▶ Recorded data
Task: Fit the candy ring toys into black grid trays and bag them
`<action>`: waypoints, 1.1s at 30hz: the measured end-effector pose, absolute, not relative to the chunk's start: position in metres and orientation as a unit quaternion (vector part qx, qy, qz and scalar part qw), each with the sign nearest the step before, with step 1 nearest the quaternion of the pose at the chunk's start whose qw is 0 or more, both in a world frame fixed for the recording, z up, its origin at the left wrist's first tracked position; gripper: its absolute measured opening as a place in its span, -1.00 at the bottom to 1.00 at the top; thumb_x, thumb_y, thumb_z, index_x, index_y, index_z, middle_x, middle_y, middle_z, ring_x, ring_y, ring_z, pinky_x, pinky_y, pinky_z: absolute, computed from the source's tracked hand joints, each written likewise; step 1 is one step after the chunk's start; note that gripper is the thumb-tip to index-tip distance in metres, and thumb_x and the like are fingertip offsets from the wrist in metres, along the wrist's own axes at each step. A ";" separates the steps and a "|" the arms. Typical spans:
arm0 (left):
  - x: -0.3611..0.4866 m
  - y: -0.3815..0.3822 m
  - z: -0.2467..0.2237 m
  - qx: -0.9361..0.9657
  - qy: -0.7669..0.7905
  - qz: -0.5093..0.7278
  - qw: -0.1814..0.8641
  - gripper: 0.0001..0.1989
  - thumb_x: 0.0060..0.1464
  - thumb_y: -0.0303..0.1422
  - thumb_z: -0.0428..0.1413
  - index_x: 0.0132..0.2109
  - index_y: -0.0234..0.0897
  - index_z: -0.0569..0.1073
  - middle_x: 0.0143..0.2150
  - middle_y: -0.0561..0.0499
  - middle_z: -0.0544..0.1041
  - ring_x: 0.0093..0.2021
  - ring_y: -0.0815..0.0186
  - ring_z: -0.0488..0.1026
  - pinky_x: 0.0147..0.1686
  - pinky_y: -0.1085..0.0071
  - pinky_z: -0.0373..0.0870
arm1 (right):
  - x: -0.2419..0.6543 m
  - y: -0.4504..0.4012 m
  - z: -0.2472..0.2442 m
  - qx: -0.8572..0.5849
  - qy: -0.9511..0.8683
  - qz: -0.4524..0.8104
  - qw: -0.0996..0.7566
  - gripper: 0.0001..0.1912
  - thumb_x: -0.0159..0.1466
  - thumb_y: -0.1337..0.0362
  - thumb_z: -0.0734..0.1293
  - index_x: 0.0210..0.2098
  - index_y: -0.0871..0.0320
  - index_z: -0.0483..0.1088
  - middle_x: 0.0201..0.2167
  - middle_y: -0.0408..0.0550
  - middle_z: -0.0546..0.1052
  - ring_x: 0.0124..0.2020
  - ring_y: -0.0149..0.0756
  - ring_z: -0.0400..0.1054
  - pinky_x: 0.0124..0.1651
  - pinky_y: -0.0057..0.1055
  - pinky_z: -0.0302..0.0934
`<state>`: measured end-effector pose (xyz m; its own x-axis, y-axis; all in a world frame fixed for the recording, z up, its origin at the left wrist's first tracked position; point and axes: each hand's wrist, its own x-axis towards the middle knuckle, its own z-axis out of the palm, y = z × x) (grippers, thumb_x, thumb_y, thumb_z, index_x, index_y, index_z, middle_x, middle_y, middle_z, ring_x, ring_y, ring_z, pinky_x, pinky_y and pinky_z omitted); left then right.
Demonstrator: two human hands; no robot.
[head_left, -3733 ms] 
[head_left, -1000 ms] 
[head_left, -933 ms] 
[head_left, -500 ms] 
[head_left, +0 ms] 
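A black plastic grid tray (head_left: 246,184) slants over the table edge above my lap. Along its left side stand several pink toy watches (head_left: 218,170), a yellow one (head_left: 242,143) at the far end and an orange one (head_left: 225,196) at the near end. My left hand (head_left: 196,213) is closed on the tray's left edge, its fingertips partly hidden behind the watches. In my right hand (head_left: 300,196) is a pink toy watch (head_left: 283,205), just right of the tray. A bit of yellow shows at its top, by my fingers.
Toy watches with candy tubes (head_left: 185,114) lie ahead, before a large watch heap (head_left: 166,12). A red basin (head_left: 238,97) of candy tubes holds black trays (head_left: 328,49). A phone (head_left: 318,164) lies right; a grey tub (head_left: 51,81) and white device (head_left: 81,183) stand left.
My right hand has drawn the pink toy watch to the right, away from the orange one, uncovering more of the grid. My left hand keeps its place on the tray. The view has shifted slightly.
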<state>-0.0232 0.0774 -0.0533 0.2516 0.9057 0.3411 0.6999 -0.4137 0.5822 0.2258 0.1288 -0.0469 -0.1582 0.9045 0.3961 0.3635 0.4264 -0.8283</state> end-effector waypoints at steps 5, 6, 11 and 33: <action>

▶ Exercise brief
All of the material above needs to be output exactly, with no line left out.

▶ Solution for this problem
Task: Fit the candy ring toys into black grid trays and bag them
`<action>`: waypoints, 1.1s at 30hz: the measured end-effector pose, absolute, not relative to the chunk's start: position in metres and orientation as a unit quaternion (vector part qx, qy, qz and scalar part qw), each with the sign nearest the step before, with step 1 nearest the quaternion of the pose at the chunk's start whose qw is 0 or more, both in a world frame fixed for the recording, z up, its origin at the left wrist's first tracked position; gripper: its absolute measured opening as a place in its span, -1.00 at the bottom to 1.00 at the top; thumb_x, thumb_y, thumb_z, index_x, index_y, index_z, middle_x, middle_y, middle_z, ring_x, ring_y, ring_z, pinky_x, pinky_y, pinky_z: absolute, computed from the source's tracked hand joints, each written likewise; step 1 is one step after the chunk's start; note that gripper is the thumb-tip to index-tip distance in metres, and thumb_x and the like are fingertip offsets from the wrist in metres, along the wrist's own axes at each step. A ";" separates the steps and a "|" the arms. Typical spans:
arm0 (left):
  - x: -0.3611..0.4866 m
  - y: -0.3815..0.3822 m
  - z: -0.2467..0.2237 m
  - qx: -0.9361..0.9657
  - qy: -0.7669..0.7905
  - qz: -0.5093..0.7278
  - qw: -0.1814..0.8641
  - gripper: 0.0001..0.1989
  - thumb_x: 0.0060..0.1464
  - thumb_y: -0.0303..0.1422
  - thumb_z: -0.0428..0.1413
  - index_x: 0.0132..0.2109
  - index_y: -0.0234..0.0897
  - index_z: -0.0569..0.1073
  - middle_x: 0.0143..0.2150
  - middle_y: -0.0561..0.0499
  - middle_z: -0.0544..0.1041
  - ring_x: 0.0093..0.2021
  - ring_y: -0.0815..0.0186
  - ring_z: -0.0488..0.1026
  - pinky_x: 0.0147..0.1686
  - pinky_y: -0.1085..0.0071
  - pinky_z: -0.0373..0.0870
arm1 (right):
  - x: -0.2419..0.6543 m
  - y: -0.4504..0.4012 m
  - z: -0.2472..0.2442 m
  - qx: -0.8572..0.5849
  - qy: -0.9511..0.8683
  - qz: -0.4524..0.8104
  - qw: -0.0996..0.7566
  - gripper: 0.0001..0.1912
  - thumb_x: -0.0159..0.1466
  - thumb_y: -0.1337..0.0362
  - thumb_z: -0.0734..0.1293
  - index_x: 0.0210..0.2098
  - index_y: -0.0871..0.0320
  - index_z: -0.0483..0.1088
  - middle_x: 0.0201..0.2167
  - middle_y: -0.0408..0.0550
  - middle_z: -0.0546..0.1052
  - ring_x: 0.0124..0.2020
  - ring_y: -0.0149..0.0756
  - ring_z: -0.0400..0.1054
  - pinky_x: 0.0124..0.1651
  - pinky_y: -0.0057..0.1055
  - pinky_z: -0.0302..0.0934
`<state>`: measured end-effector pose (xyz m; its own x-axis, y-axis; all in a world frame fixed for the recording, z up, its origin at the left wrist's first tracked position; point and axes: each hand's wrist, its own x-axis towards the middle knuckle, its own z-axis out of the palm, y = z × x) (grippers, thumb_x, thumb_y, thumb_z, index_x, index_y, index_z, middle_x, middle_y, middle_z, ring_x, ring_y, ring_z, pinky_x, pinky_y and pinky_z omitted); left then right.
Demonstrator: two human hands; no robot.
[head_left, -3733 ms] 
[head_left, -1000 ms] 
[head_left, -933 ms] 
[head_left, -500 ms] 
[head_left, +0 ms] 
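A black plastic grid tray (head_left: 246,184) slants over the table edge above my lap. Along its left side stand several pink toy watches (head_left: 218,170), a yellow one (head_left: 242,143) at the far end and an orange one (head_left: 225,196) at the near end. My left hand (head_left: 196,213) is closed on the tray's left edge, its fingertips partly hidden behind the watches. In my right hand (head_left: 300,196) is a pink toy watch (head_left: 283,205), just right of the tray. A bit of yellow shows at its top, by my fingers.
Toy watches with candy tubes (head_left: 185,114) lie ahead, before a large watch heap (head_left: 166,12). A red basin (head_left: 238,97) of candy tubes holds black trays (head_left: 328,49). A phone (head_left: 318,164) lies right; a grey tub (head_left: 51,81) and white device (head_left: 81,183) stand left.
My right hand has drawn the pink toy watch to the right, away from the orange one, uncovering more of the grid. My left hand keeps its place on the tray. The view has shifted slightly.
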<state>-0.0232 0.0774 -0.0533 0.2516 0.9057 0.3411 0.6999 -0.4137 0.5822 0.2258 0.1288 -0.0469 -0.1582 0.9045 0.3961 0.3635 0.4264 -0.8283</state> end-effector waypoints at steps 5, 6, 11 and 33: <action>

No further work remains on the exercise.